::: Given information :::

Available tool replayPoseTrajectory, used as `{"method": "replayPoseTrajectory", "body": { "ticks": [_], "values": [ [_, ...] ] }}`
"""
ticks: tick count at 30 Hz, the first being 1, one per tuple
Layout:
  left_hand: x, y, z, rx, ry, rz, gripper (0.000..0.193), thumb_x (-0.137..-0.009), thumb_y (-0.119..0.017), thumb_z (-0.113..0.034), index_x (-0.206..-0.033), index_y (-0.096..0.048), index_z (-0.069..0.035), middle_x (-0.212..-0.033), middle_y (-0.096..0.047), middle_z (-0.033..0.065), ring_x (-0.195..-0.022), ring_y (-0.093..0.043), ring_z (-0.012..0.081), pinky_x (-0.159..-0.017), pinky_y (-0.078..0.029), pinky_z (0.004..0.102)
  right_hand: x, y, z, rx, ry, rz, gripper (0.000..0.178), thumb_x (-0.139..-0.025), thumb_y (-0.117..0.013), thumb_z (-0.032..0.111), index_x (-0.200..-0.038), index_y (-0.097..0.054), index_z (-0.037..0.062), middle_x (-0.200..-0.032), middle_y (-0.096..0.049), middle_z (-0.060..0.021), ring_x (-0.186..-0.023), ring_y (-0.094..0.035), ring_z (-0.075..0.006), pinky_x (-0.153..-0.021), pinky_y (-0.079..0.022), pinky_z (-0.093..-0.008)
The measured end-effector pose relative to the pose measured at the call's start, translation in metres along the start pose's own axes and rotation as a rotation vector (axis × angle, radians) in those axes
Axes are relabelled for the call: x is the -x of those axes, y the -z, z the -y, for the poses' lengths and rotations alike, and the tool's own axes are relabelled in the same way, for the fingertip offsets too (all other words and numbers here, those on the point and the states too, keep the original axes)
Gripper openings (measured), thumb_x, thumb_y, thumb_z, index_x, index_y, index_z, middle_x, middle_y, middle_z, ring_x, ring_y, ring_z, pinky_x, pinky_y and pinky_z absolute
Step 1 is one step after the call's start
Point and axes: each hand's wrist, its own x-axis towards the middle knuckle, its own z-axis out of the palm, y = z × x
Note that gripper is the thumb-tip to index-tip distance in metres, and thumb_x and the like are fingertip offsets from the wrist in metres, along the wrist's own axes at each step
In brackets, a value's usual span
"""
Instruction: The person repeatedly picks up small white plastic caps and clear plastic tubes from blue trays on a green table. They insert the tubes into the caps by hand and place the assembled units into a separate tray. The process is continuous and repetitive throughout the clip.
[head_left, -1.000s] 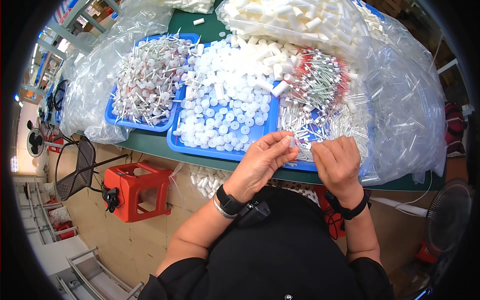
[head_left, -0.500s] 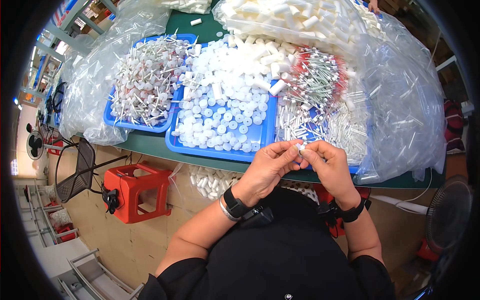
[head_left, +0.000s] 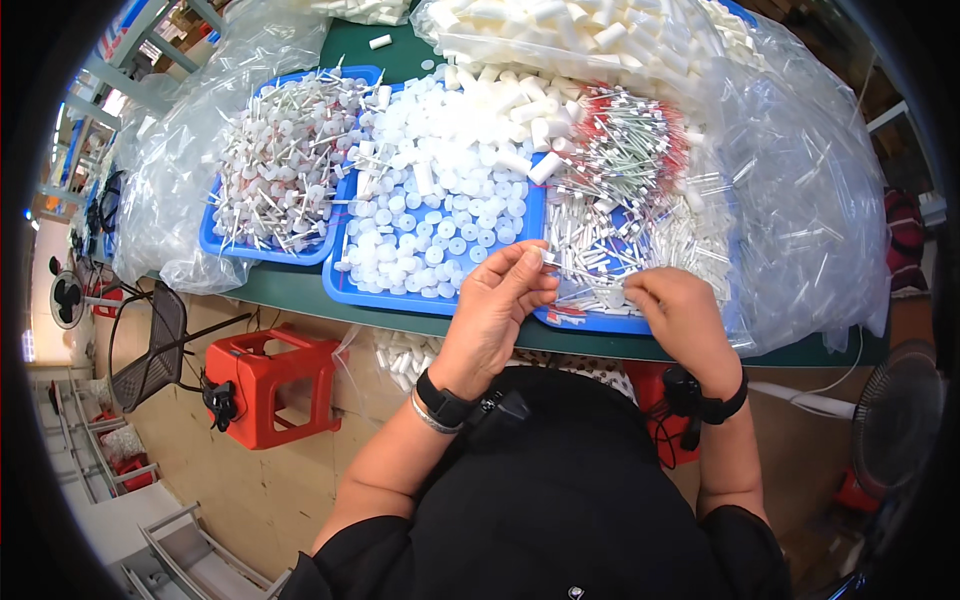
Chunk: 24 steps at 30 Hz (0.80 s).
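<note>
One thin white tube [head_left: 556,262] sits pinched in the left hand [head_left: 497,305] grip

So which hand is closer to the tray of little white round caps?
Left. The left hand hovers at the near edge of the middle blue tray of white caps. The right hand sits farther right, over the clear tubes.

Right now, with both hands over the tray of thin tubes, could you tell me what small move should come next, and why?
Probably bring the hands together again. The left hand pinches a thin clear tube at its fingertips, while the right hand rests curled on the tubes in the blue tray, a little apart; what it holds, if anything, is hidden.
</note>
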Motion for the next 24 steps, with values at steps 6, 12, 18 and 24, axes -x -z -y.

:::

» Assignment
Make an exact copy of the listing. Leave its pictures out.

» Answer area
Available tool replayPoseTrajectory, used as `{"method": "replayPoseTrajectory", "body": { "ticks": [_], "values": [ [_, ...] ] }}`
"""
ticks: tick count at 30 Hz, the first being 1, one per tuple
Layout:
  left_hand: x, y, z, rx, ry, rz, gripper (0.000..0.193), thumb_x (-0.137..-0.009), thumb_y (-0.119..0.017), thumb_z (-0.113..0.034), index_x (-0.206..-0.033), index_y (-0.096..0.048), index_z (-0.069..0.035), middle_x (-0.212..-0.033), middle_y (-0.096..0.047), middle_z (-0.033..0.065), ring_x (-0.195..-0.022), ring_y (-0.093..0.043), ring_z (-0.012..0.081), pinky_x (-0.159..-0.017), pinky_y (-0.078..0.029), pinky_z (0.004..0.102)
  right_hand: x, y, z, rx, ry, rz, gripper (0.000..0.178), thumb_x (-0.139..-0.025), thumb_y (-0.117..0.013), thumb_z (-0.032..0.111), index_x (-0.200..-0.038), index_y (-0.097..0.054), index_z (-0.037..0.062), middle_x (-0.200..-0.032), middle_y (-0.096..0.049), middle_z (-0.060..0.021), ring_x (-0.186..-0.023), ring_y (-0.094..0.035), ring_z (-0.075..0.006), pinky_x (-0.153..-0.021), pinky_y (-0.079..0.022), pinky_z (-0.093..-0.008)
The measured end-effector pose relative to the pose measured at the call's start, translation in metres along the start pose's own axes and rotation as a rotation vector (axis × angle, radians) in those axes
Axes are relabelled for the call: x is the -x of those axes, y the -z, z the -y, for the poses' lengths and rotations alike, and the tool's own axes are relabelled in the same way, for the fingertip offsets too (all other words and numbers here, those on the point and the states too, keep the original axes)
Gripper openings (measured), thumb_x, thumb_y, thumb_z, index_x, index_y, index_z, middle_x, middle_y, middle_z, ring_x, ring_y, ring_z, pinky_x, pinky_y and pinky_z absolute
Step 1 is one step after the call's start
Point and axes: each hand's wrist, its own x-axis towards the middle knuckle, its own z-axis out of the palm, y = z × x
Note that gripper is the thumb-tip to index-tip distance in metres, and thumb_x and the like are fingertip offsets from the wrist in metres, along the wrist's own axes at each step
In brackets, a value's usual span
"""
Instruction: The person repeatedly picks up small white plastic caps and clear plastic tubes from blue trays on a green table. They insert the tubes into the caps by hand and place the assembled units into a separate tray. The process is continuous and repetitive throughout the clip.
[head_left, -1.000s] 
[head_left, -0.500s] 
[head_left, +0.000s] 
Chunk: 24 steps at 30 Hz (0.80 s).
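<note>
One thin white tube [head_left: 556,262] sits pinched in the left hand [head_left: 497,305] grip

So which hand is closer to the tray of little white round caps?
Left. The left hand hovers at the near edge of the middle blue tray of white caps. The right hand sits farther right, over the clear tubes.

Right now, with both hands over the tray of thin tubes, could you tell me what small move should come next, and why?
Probably bring the hands together again. The left hand pinches a thin clear tube at its fingertips, while the right hand rests curled on the tubes in the blue tray, a little apart; what it holds, if anything, is hidden.
</note>
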Motion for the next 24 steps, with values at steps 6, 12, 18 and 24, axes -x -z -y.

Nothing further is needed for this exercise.